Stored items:
· · · · ·
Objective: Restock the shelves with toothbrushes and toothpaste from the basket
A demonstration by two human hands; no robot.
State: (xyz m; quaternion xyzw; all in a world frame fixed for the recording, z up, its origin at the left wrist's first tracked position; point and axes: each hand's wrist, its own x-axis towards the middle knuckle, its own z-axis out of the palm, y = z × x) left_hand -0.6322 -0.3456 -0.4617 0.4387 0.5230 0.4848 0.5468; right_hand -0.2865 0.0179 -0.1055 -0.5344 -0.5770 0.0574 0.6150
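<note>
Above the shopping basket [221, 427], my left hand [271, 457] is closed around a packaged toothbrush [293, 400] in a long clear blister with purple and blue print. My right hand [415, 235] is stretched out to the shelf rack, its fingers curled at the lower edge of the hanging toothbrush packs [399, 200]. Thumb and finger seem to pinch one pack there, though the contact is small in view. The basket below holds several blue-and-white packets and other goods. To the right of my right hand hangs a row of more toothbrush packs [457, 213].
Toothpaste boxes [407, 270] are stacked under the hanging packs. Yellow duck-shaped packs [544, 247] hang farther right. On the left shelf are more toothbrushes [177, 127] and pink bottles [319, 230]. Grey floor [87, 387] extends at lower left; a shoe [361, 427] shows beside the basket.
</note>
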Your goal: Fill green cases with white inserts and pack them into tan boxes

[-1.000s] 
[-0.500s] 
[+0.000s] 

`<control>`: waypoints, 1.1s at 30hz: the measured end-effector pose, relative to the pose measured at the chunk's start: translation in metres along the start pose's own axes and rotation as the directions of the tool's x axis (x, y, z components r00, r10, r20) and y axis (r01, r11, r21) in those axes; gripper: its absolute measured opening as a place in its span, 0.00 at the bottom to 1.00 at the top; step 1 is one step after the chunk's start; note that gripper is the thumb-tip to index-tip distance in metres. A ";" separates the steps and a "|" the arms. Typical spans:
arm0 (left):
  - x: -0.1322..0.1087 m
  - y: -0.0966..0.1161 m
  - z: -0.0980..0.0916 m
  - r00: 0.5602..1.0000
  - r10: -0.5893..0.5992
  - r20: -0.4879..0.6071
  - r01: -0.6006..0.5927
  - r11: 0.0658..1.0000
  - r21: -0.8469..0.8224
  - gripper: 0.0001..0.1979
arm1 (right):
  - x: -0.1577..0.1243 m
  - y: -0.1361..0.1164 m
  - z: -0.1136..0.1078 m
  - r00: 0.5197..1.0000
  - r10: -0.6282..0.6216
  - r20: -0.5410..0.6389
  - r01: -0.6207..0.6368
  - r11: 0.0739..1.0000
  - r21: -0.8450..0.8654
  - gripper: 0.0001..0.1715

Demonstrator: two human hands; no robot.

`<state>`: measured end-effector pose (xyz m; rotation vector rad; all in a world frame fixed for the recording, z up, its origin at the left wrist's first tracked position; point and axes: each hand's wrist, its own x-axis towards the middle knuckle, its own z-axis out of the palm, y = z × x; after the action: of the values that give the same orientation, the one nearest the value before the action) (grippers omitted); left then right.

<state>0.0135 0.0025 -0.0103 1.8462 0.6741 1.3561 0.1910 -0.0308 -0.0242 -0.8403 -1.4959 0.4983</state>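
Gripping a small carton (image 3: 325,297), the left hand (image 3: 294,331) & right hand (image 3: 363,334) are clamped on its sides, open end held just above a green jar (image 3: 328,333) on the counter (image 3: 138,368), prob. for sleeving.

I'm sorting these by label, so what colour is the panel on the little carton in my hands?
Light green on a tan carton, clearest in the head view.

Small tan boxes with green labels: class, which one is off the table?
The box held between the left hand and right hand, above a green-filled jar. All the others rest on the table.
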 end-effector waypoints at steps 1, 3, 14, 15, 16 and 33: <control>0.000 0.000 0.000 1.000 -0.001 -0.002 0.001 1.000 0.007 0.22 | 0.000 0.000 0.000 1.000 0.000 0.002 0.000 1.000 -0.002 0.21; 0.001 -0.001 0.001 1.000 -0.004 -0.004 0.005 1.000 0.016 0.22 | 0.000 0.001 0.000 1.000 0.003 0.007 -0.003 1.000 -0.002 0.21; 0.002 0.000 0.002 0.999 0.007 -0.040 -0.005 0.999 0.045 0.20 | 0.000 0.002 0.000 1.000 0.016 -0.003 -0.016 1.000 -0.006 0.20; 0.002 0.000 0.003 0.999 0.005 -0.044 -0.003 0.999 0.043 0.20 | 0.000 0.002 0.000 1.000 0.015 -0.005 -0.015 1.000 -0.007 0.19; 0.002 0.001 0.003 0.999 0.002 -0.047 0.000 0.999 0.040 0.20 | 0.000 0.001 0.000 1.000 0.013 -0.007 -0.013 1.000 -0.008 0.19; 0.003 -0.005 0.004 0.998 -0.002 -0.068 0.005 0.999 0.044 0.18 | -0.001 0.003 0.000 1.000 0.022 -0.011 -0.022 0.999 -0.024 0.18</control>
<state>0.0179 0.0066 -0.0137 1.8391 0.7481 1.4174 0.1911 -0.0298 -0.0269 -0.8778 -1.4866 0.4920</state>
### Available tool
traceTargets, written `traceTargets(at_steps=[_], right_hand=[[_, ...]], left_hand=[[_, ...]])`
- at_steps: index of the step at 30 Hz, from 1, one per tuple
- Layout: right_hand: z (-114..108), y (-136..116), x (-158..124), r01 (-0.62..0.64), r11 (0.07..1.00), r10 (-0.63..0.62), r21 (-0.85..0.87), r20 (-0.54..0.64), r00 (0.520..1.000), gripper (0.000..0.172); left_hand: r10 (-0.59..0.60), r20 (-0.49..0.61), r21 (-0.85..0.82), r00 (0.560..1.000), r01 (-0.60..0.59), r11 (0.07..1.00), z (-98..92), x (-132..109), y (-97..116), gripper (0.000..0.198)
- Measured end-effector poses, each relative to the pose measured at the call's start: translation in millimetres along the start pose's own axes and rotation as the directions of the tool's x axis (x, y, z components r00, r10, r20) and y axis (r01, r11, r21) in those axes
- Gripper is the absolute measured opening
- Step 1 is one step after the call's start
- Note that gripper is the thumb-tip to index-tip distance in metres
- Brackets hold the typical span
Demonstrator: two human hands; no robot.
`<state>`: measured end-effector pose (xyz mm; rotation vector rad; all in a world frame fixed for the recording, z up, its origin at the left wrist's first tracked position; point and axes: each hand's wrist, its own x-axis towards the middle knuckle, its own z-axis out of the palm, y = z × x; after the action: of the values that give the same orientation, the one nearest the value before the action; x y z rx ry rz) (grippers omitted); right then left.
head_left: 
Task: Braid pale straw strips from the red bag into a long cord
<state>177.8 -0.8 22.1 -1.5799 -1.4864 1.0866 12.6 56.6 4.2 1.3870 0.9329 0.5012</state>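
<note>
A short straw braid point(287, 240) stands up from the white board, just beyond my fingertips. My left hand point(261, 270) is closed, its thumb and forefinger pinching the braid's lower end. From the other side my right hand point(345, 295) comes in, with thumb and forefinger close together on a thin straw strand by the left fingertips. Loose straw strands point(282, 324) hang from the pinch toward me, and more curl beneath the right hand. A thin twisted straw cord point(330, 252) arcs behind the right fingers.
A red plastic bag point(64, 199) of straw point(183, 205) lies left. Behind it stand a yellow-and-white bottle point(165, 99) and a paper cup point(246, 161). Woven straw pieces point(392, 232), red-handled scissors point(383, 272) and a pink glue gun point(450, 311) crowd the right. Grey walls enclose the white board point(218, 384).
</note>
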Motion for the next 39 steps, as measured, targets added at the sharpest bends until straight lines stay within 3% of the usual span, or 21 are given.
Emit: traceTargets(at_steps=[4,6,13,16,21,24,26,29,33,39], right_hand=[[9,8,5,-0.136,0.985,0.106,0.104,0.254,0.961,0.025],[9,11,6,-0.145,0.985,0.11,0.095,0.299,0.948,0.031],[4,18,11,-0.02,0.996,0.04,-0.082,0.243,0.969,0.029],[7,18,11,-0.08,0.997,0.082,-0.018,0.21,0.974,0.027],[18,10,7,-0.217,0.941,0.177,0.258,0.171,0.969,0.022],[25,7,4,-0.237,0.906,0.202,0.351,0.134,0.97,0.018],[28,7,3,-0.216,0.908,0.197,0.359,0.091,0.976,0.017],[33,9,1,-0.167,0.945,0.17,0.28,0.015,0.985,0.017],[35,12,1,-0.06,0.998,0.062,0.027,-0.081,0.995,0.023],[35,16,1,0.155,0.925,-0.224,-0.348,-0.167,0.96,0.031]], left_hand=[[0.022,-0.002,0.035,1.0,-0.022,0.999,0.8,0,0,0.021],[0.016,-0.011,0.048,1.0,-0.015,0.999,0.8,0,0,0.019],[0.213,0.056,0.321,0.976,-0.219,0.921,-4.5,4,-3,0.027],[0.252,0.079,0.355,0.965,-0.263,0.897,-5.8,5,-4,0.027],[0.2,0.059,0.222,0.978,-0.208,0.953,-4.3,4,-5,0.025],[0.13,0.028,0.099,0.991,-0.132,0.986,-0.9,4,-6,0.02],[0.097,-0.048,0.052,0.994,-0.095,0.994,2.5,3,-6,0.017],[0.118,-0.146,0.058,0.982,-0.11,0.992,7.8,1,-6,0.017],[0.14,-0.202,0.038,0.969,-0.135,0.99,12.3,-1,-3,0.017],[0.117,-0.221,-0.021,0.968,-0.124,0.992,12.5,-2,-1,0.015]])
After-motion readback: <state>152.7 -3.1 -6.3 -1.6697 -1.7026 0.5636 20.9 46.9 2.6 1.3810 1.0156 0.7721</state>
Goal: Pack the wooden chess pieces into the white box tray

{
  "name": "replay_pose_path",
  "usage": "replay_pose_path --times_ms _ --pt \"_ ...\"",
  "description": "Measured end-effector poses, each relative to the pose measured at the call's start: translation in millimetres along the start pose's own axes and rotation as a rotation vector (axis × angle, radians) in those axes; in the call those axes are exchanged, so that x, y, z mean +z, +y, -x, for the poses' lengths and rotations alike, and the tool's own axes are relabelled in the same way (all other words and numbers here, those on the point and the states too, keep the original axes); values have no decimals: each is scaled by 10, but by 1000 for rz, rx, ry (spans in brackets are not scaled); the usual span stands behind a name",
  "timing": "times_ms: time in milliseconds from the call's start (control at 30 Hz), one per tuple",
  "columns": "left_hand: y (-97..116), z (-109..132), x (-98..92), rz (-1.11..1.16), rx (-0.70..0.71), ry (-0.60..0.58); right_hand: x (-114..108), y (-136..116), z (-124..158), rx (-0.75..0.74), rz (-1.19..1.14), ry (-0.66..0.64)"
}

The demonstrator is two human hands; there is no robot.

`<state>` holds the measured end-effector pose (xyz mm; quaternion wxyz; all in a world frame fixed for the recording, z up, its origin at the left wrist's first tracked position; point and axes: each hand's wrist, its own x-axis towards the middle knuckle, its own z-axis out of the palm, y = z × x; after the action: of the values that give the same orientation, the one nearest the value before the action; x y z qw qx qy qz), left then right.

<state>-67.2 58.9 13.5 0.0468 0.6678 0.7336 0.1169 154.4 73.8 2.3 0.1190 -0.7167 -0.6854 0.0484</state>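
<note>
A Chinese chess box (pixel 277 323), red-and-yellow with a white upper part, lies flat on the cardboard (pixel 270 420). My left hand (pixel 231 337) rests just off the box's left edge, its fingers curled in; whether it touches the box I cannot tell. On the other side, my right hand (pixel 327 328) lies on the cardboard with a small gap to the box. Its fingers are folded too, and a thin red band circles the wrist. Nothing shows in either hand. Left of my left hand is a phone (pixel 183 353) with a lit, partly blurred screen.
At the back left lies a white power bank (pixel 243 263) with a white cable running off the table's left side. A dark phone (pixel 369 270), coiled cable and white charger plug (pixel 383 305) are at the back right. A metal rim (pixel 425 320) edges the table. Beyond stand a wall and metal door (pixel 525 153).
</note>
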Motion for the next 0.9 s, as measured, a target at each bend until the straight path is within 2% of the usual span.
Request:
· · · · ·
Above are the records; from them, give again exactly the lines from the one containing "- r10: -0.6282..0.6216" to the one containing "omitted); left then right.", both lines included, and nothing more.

> [ANSWER SECTION]
  - r10: -0.6282..0.6216
  - r20: -0.5410..0.6389
  - r01: -0.6207..0.6368
  - r11: 0.0739..1.0000
  - r21: -0.8450..0.8654
  - gripper: 0.0001..0.1715

Demonstrator: two human hands; no robot.

`<state>`: measured end-effector pose (xyz m; rotation vector rad; all in a world frame fixed for the recording, z up, its origin at the left wrist's first tracked position; point and axes: each hand's wrist, its own x-axis towards the middle knuckle, its own z-axis out of the palm, y = z × x; after the action: of the values that give the same orientation, the one nearest the value before the action) (grippers omitted); left then right.

Work on this exercise has been completed.